== Segment start ==

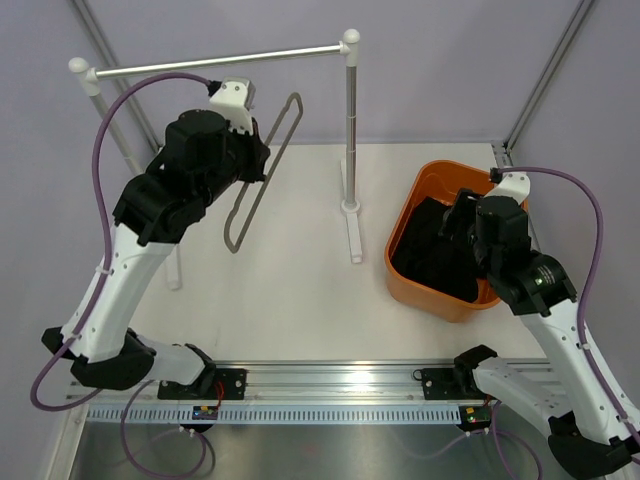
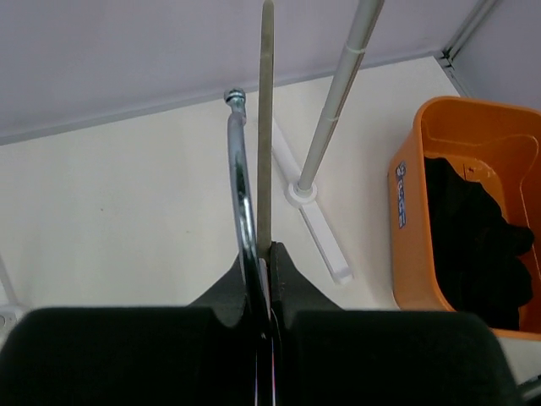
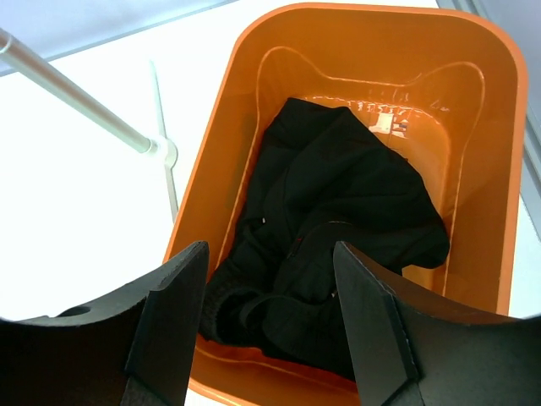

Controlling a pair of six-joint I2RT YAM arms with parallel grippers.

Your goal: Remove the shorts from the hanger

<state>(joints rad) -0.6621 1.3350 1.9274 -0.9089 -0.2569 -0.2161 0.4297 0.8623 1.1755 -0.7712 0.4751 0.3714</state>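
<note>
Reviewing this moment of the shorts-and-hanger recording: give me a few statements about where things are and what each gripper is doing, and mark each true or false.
1. The shorts lie inside the orange bin. True.
2. The right gripper is clamped on the shorts. False: its jaws stand open above them, with nothing between them.
3. The left gripper is shut on the hanger. True.
4. The hanger hangs from the rack rail. False: the left gripper holds it below the rail, off it.
5. The shorts hang on the hanger. False: the hanger is bare.
</note>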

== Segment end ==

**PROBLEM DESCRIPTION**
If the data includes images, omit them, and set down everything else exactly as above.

**ANSWER**
Controlling a pair of six-joint I2RT YAM arms with parallel grippers.

Your goal: Remove the shorts from the hanger

<state>(joints rad) -0.6621 1.3350 1.9274 -0.9089 -0.2569 -0.2161 0.4297 0.8623 1.1755 -0.7712 0.4751 0.3714</state>
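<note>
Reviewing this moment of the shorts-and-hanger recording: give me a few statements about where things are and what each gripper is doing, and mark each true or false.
1. The shorts lie inside the orange bin. True.
2. The right gripper is clamped on the shorts. False: its jaws stand open above them, with nothing between them.
3. The left gripper is shut on the hanger. True.
4. The hanger hangs from the rack rail. False: the left gripper holds it below the rail, off it.
5. The shorts hang on the hanger. False: the hanger is bare.
</note>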

This concludes the output.